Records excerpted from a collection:
○ ○ ○ ○ ○ ○ ○

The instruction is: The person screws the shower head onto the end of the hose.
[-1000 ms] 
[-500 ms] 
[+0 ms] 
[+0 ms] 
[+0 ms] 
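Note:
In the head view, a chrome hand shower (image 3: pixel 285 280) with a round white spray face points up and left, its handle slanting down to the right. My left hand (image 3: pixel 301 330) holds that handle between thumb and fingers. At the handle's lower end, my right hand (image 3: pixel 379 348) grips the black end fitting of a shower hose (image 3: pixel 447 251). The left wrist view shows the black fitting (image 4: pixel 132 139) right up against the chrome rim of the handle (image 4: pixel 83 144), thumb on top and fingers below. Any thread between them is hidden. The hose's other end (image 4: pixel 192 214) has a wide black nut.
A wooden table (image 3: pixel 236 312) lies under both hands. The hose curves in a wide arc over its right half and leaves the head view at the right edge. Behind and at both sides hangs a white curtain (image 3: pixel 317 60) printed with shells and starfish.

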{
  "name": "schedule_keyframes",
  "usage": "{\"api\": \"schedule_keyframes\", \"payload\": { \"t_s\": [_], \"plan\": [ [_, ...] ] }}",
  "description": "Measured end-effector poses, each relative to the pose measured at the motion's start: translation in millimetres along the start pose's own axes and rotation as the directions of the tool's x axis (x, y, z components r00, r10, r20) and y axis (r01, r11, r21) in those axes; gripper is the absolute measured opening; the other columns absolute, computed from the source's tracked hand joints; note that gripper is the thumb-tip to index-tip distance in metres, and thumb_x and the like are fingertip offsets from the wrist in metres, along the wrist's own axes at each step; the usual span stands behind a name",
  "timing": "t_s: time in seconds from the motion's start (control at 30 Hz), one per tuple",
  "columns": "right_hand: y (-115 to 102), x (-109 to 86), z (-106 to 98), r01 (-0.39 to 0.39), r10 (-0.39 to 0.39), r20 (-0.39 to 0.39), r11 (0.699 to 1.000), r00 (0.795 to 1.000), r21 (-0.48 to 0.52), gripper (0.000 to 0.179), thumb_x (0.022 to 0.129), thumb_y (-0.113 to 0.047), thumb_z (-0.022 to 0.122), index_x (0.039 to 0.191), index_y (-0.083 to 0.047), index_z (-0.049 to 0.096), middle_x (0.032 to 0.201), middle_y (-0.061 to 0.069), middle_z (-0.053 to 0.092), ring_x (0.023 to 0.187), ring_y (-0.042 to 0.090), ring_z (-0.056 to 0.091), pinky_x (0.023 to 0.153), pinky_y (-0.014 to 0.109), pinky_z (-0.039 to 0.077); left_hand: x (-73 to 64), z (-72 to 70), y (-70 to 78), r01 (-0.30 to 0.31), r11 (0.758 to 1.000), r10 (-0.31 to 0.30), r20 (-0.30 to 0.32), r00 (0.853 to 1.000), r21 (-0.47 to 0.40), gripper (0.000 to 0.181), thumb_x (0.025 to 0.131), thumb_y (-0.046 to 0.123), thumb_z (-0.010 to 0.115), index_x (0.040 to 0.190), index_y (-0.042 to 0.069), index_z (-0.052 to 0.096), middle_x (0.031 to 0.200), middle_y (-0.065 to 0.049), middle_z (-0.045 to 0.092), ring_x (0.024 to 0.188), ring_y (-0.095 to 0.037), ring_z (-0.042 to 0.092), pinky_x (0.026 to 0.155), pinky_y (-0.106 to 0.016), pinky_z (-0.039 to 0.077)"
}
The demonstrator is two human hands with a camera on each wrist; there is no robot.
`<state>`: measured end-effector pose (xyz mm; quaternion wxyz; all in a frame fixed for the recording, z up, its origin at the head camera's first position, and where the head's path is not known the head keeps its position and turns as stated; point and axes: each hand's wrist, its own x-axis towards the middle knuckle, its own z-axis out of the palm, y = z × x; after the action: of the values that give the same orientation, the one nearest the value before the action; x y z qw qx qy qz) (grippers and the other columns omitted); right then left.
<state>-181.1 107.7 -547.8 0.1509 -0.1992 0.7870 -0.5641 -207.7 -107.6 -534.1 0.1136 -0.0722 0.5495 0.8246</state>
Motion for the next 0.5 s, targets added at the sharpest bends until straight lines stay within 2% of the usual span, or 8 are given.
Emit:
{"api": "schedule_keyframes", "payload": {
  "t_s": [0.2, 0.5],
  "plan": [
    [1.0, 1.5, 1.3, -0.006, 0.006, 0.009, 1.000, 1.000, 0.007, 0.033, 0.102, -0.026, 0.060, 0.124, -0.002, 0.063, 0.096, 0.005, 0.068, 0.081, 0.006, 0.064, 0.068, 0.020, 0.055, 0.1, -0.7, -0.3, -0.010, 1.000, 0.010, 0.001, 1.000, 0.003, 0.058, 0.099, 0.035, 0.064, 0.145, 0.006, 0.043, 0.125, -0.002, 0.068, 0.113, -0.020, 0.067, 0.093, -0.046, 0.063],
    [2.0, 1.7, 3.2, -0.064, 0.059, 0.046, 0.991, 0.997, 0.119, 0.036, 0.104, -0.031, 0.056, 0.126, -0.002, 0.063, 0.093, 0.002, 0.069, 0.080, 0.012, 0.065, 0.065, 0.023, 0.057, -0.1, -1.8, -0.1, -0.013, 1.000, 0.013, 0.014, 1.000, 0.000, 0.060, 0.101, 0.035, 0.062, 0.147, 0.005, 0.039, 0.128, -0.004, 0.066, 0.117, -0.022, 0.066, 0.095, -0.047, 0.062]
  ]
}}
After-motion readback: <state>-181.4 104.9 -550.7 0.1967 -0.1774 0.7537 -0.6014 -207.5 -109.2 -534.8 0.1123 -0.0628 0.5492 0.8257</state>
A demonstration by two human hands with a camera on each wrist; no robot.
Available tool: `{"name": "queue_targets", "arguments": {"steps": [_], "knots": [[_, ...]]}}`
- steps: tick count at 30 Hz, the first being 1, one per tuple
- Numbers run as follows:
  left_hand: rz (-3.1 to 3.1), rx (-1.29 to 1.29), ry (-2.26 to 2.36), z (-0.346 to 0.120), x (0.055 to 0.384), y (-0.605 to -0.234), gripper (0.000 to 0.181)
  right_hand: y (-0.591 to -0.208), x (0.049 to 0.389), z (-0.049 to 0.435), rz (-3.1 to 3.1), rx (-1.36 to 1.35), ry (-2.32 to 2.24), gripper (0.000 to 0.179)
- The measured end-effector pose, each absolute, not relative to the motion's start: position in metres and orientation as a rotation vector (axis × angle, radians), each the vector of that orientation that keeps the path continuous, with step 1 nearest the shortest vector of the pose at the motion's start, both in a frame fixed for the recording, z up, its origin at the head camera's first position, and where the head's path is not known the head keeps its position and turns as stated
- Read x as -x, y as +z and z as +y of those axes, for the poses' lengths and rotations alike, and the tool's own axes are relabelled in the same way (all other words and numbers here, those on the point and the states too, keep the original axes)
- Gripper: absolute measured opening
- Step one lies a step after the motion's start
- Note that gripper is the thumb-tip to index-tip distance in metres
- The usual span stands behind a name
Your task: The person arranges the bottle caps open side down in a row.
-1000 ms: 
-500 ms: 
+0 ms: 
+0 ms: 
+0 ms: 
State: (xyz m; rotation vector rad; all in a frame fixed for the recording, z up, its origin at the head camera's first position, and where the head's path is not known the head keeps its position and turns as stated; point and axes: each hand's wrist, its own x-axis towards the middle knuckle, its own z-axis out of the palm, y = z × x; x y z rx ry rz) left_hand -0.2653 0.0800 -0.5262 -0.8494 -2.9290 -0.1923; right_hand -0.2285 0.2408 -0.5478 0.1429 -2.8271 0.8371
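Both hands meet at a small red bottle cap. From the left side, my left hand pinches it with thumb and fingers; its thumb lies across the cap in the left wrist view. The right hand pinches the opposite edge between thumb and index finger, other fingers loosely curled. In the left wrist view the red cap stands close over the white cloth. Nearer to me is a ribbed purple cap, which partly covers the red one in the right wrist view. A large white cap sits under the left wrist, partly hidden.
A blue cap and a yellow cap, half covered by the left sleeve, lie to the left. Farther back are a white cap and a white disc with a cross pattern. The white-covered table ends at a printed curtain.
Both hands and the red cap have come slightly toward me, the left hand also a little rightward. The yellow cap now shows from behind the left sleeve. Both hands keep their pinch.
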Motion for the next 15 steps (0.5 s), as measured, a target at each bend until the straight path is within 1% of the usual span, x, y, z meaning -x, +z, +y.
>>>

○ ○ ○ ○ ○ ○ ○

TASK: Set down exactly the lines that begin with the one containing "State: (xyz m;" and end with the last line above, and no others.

EXERCISE OUTPUT:
State: (xyz m; rotation vector rad; all in a frame fixed for the recording, z up, its origin at the head camera's first position, and where the head's path is not known the head keeps its position and turns as stated; point and axes: each hand's wrist, its own x-axis towards the middle knuckle, its own z-axis out of the palm, y = z × x; x y z rx ry rz) left_hand -0.2653 0.0800 -0.5262 -0.8494 -2.9290 -0.1923; right_hand -0.2285 0.2408 -0.5478 0.1429 -2.8271 0.8371
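Both hands meet at a small red bottle cap. From the left side, my left hand pinches it with thumb and fingers; its thumb lies across the cap in the left wrist view. The right hand pinches the opposite edge between thumb and index finger, other fingers loosely curled. In the left wrist view the red cap stands close over the white cloth. Nearer to me is a ribbed purple cap, which partly covers the red one in the right wrist view. A large white cap sits under the left wrist, partly hidden.
A blue cap and a yellow cap, half covered by the left sleeve, lie to the left. Farther back are a white cap and a white disc with a cross pattern. The white-covered table ends at a printed curtain.
Both hands and the red cap have come slightly toward me, the left hand also a little rightward. The yellow cap now shows from behind the left sleeve. Both hands keep their pinch.
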Motion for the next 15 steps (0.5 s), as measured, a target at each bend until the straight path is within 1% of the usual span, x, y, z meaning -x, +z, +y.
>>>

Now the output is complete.